#!/usr/bin/env python3
# Timestamp: "2026-05-24"
# File: src/scitex_container/apptainer/_reproducible.py
"""Self-verifying reproducible-build round-trip + use-time verify gate.
The round-trip (operator-approved core):
1. **rough build** → ``<layer>-<ts>.sif`` (from the loose ``.def``).
2. **freeze lock** → ``<layer>-<ts>.lock`` (the *actually installed*
versions — only knowable post-build).
3. **generate locked def** → ``<layer>-<ts>.def`` (every pip version
pinned from the lock).
4. **rebuild from the locked def** → a throwaway verify SIF.
5. **round-trip verify** — capture the rebuild's lock, compare the two
version sets:
- identical → mark ``.verified``.
- mismatch → **fail loud**: mark ``.unverified`` with the drift diff;
NOT a build failure (the rough SIF stays usable). Never a silent
pass.
The verify SIF is auto-deleted after the compare; the canonical kept
artifact is the rough SIF + its lock + its locked def + the marker.
Byte-identical (``SOURCE_DATE_EPOCH``) is an OPTIONAL stretch, deliberately
NOT the default gate — version-set identity is the meaningful guarantee
for the paper's reproducibility claim.
The use-time gate (``check_verified``) is what consumers call on *every*
image use: ``.unverified`` → WARN by default, ERROR under
``require_verified``.
scitex-container takes the output ``root`` as an argument (path
injection); it never reads a consumer's config location.
"""
from __future__ import annotations
import logging
import os
from dataclasses import dataclass
from pathlib import Path
from scitex_container._compat import supports_return_as
from . import _store
from ._build import build as _build
from ._config import ImageConfig, load_config
from ._lockgen import (
LockDiff,
capture_lock,
compare_locks,
generate_locked_def,
read_lock,
)
logger = logging.getLogger(__name__)
[docs]
class VerifyError(RuntimeError):
"""Raised by the use-time gate when an image is unverified under strict mode."""
[docs]
@dataclass
class RoundTripResult:
"""Outcome of a reproducible round-trip build."""
layer: str
ts: str
sif: Path # the kept (rough) artifact
lock: Path
locked_def: Path
verified: bool | None # None when verify was skipped (e.g. background pending)
diff: LockDiff | None = None
@property
def marker(self) -> Path:
ap = _store.artifact_paths(self.sif.parent.parent, self.layer, self.ts)
return ap.verified_marker if self.verified else ap.unverified_marker
[docs]
@supports_return_as
def build_reproducible(
layer: str,
root: str | Path,
*,
def_path: str | Path | None = None,
def_name: str | None = None,
verify: bool = True,
keep: bool = False,
config: ImageConfig | None = None,
force: bool = False,
) -> RoundTripResult:
"""Run the reproducible round-trip and manage the artifact store.
Steps 1-3 (rough build, freeze lock, generate locked def) always run
synchronously — the rough SIF + lock + locked def are the kept,
immediately-usable artifacts.
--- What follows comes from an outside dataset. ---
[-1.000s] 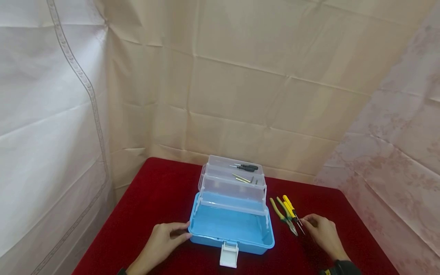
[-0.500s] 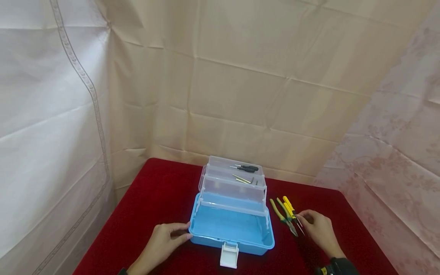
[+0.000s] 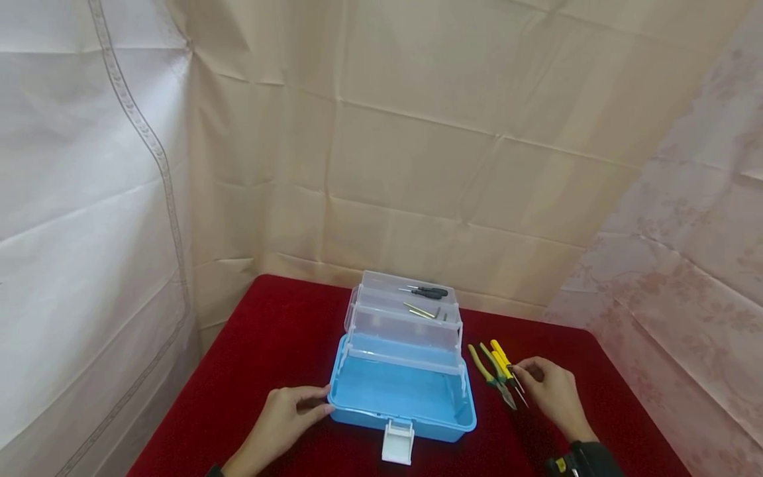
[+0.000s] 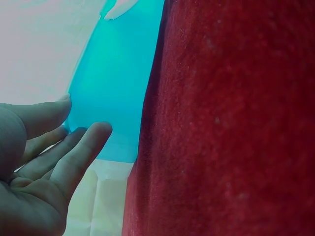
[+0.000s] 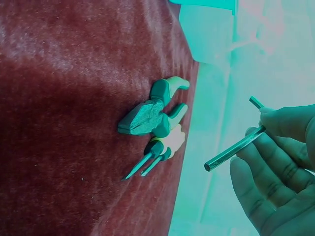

Steps 4-5 (verify rebuild + compare)
run inline when ``verify=True``.
The operator design specifies steps 4-5 run BACKGROUND-by-default in
the CLI; this function exposes the synchronous primitive that a
caller (CLI/MCP) backgrounds. ``verify=False`` skips them entirely
(leaving the build unmarked) so a caller can schedule the verify
rebuild as a detached job and call ``verify_roundtrip`` later.
Parameters
----------
layer : str
Layer name (artifact stem, e.g. ``sac-base``).
root : str or Path
The ``containers/`` directory (path injection).
def_path : str or Path, optional
Explicit path to the rough ``.def``. Either this or ``def_name``.
def_name : str, optional
Name of the ``.def`` to look up via ``find_containers_dir``.
verify : bool
Run steps 4-5 inline. False = skip (build stays unmarked).
keep : bool
Write the ``.keep`` prune-protect marker on the build.
config : ImageConfig, optional
Resolved config (retain). Loaded from ``root`` when None.
force : bool
Force the rough rebuild even when the recipe hash is unchanged.
Returns
-------
RoundTripResult
The kept artifact paths + verify outcome.
"""
root = Path(root)
cfg = config or load_config(root)
ts = _store.timestamp()
ap = _store.artifact_paths(root, layer, ts)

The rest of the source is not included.